Third, maintain clear boundaries about what AI is for. In summer programmes, emphasise creativity, exploration and practice, rather than using AI to complete graded tasks quietly. This helps avoid unhealthy shortcuts and supports academic integrity when term starts again.

Finally, keep things developmentally appropriate. Younger pupils need tightly curated, adult-mediated use. Older students can handle more autonomy, but still benefit from structured prompts, reflection and discussion about bias, reliability and ethics.

If your staff are new to AI, consider a short, focused briefing or training session before summer begins. Our guide on AI training for educators offers practical starting points.

Planning Your AI-Enhanced Summer Offer: Clubs, Camps and At-Home Options

Think of your summer AI offer as a menu, not a single programme. You might combine:

In-person clubs or camps, where AI is woven into themed weeks such as “Storytelling Studio”, “Young Scientists” or “Community Designers”. Devices are used in short, purposeful bursts alongside outdoor, creative and physical activities.

Targeted summer school sessions for learners who need extra support, where AI tools provide personalised practice in reading, writing or numeracy, wrapped inside engaging projects.

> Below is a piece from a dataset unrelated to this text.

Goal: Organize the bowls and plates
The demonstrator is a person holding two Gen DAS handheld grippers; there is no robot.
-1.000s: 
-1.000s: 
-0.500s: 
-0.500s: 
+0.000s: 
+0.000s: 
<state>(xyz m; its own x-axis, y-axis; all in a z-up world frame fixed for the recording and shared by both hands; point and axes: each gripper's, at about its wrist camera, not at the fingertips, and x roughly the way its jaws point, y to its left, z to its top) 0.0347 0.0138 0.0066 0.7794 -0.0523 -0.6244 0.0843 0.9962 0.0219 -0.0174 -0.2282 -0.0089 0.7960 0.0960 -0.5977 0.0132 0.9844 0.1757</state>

At-home learning packs that include optional AI-based extensions for those with access, and equally rich non-digital alternatives for those without.

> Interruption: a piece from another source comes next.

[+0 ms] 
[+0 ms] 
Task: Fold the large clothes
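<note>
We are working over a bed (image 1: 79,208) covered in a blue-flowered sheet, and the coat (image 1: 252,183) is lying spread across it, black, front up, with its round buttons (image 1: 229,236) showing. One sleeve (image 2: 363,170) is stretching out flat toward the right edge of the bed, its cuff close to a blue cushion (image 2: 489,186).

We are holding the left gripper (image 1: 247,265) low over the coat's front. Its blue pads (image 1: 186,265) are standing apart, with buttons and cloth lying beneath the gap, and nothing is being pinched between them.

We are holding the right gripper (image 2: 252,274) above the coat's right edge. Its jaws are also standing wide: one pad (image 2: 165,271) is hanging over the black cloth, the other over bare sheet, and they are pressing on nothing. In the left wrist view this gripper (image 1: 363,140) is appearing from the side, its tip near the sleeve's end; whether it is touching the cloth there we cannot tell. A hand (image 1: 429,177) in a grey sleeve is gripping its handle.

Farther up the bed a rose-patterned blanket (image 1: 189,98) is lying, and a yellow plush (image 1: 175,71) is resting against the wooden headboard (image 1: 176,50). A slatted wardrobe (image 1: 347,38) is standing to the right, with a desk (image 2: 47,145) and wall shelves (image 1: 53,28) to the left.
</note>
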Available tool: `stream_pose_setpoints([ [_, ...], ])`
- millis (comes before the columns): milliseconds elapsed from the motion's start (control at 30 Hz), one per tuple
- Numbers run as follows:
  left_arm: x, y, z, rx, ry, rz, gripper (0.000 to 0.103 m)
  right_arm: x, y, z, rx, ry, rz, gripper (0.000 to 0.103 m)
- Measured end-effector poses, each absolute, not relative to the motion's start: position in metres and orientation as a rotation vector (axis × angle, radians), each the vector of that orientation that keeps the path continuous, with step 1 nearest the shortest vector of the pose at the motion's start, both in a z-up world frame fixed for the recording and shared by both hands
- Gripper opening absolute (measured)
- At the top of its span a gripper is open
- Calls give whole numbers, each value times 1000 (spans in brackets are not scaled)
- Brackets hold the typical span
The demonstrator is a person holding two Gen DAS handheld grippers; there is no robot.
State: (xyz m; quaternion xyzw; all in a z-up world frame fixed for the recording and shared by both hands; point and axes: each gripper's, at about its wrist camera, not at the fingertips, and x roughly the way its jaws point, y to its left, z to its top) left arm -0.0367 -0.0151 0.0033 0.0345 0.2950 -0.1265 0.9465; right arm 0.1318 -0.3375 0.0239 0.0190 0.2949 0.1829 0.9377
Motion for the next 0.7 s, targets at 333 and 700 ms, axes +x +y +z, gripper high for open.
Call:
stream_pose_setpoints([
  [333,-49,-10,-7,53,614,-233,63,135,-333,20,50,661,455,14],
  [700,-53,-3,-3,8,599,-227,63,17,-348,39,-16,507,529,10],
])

Start by clarifying your outcomes. Are you aiming to boost confidence, close gaps, extend high attainers, or simply keep pupils curious and connected to learning? Your answer will shape which AI tools you choose and how often pupils use them.

Primary (Ages 5–11): Playful, Low-Stakes AI Projects

For primary pupils, AI should be a small ingredient in a much bigger recipe of play, talk and hands-on exploration. Adults remain firmly “in the loop”, guiding prompts, filtering output and turning digital ideas into physical activity.

You might try a “Story Seeds and Adventure Walks” project. Pupils dictate a short story starter to an AI assistant through a teacher-led device. The AI suggests three different directions for the story. Pupils choose one, then head outside to act out or draw the next scene, collecting natural objects as “props”. Back inside, they describe what happened, and the adult helps them update the story. The AI is used briefly to spark ideas; most of the time is spent moving, talking and creating.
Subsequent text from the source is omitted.